Work order: Copy out all of the data exactly as it appears.

========================================

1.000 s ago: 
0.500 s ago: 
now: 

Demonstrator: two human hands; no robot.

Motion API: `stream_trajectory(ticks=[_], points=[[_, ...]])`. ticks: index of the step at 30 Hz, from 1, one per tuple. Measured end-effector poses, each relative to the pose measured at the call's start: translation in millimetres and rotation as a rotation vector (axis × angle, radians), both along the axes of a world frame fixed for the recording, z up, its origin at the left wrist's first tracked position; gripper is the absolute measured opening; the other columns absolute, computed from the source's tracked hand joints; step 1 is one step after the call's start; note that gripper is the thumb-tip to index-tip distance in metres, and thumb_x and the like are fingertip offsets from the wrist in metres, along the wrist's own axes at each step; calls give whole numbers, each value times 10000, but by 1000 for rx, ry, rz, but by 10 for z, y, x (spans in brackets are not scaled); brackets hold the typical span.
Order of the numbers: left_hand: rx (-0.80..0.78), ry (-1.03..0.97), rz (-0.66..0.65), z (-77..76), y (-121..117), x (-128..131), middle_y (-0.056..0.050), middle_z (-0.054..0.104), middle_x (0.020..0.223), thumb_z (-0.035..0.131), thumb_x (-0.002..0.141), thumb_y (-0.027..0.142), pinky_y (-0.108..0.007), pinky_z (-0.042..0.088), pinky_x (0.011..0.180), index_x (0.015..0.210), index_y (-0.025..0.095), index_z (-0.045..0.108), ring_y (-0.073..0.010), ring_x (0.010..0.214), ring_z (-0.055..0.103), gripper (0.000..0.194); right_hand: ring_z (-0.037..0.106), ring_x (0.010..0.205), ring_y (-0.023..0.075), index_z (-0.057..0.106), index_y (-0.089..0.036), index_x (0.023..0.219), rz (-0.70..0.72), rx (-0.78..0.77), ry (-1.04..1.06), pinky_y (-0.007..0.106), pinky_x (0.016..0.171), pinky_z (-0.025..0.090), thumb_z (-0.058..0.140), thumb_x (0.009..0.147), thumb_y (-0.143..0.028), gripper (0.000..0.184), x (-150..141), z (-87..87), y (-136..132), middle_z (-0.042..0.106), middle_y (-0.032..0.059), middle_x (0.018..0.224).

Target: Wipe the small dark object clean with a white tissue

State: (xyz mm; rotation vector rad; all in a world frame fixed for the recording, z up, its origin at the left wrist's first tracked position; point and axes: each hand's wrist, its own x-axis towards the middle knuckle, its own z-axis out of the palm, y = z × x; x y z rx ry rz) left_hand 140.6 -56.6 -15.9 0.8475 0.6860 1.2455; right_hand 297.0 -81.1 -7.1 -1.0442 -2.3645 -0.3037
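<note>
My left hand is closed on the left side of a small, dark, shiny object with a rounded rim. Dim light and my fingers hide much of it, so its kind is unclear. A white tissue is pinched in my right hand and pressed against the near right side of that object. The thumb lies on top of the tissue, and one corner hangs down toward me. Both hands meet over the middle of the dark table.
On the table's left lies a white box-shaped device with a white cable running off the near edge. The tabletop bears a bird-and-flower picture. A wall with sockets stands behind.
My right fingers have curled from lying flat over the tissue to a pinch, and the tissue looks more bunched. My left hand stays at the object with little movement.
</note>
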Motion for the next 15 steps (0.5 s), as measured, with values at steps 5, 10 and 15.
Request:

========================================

Answer section:
1.000 s ago: 
0.500 s ago: 
now: 

Demonstrator: two human hands; no robot.

Motion API: `stream_trajectory(ticks=[_], points=[[_, ...]])`. ticks: index of the step at 30 Hz, from 1, one per tuple. Measured end-effector poses, each relative to the pose measured at the call's start: translation in millimetres and rotation as a rotation vector (axis × angle, radians), both along the axes of a world frame fixed for the recording, z up, its origin at the left wrist's first tracked position; gripper is the absolute measured opening; the other columns absolute, computed from the source's tracked hand joints; step 1 is one step after the call's start; note that gripper is the thumb-tip to index-tip distance in metres, and thumb_x and the like are fingertip offsets from the wrist in metres, along the wrist's own axes at each step; calls give whole numbers, each value times 10000, but by 1000 for rx, ry, rz, but by 10 for z, y, x (spans in brackets are not scaled); brackets hold the typical span.
Order of the numbers: left_hand: rx (-0.80..0.78), ry (-1.03..0.97), rz (-0.66..0.65), z (-77..76), y (-121..117), x (-128..131), middle_y (-0.056..0.050), middle_z (-0.054..0.104), middle_x (0.020..0.223), thumb_z (-0.035..0.131), thumb_x (-0.002..0.141), thumb_y (-0.027..0.142), pinky_y (-0.108..0.007), pinky_z (-0.042..0.088), pinky_x (0.011..0.180), index_x (0.015..0.210), index_y (-0.025..0.095), index_z (-0.045..0.108), ring_y (-0.073..0.010), ring_x (0.010..0.214), ring_z (-0.055..0.103), gripper (0.000..0.194); right_hand: ring_z (-0.037..0.106), ring_x (0.010..0.205), ring_y (-0.023..0.075), index_z (-0.057..0.106), index_y (-0.089..0.036), index_x (0.023..0.219), rz (-0.70..0.72), rx (-0.78..0.77), ry (-1.04..1.06), pinky_y (-0.007..0.106), pinky_x (0.016..0.171), pinky_z (-0.025..0.090), thumb_z (-0.058..0.140), thumb_x (0.009..0.147), thumb_y (-0.143..0.028), gripper (0.000..0.184), x (-150..141), z (-87..87), y (-136..132), middle_z (-0.042..0.106), middle_y (-0.032..0.059), middle_x (0.018..0.224).

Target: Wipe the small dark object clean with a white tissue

State: (xyz mm; rotation vector rad; all in a world frame fixed for the recording, z up, its origin at the left wrist's first tracked position; point and axes: each hand's wrist, its own x-axis towards the middle knuckle, its own z-axis out of the palm, y = z × x; x y z rx ry rz) left_hand 140.6 -56.6 -15.9 0.8475 0.6860 1.2455; right_hand 297.0 -81.1 -7.1 -1.0442 -2.3645 -0.3037
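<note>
My left hand is closed on the left side of a small, dark, shiny object with a rounded rim. Dim light and my fingers hide much of it, so its kind is unclear. A white tissue is pinched in my right hand and pressed against the near right side of that object. The thumb lies on top of the tissue, and one corner hangs down toward me. Both hands meet over the middle of the dark table.
On the table's left lies a white box-shaped device with a white cable running off the near edge. The tabletop bears a bird-and-flower picture. A wall with sockets stands behind.
My right fingers have curled from lying flat over the tissue to a pinch, and the tissue looks more bunched. My left hand stays at the object with little movement.
</note>
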Motion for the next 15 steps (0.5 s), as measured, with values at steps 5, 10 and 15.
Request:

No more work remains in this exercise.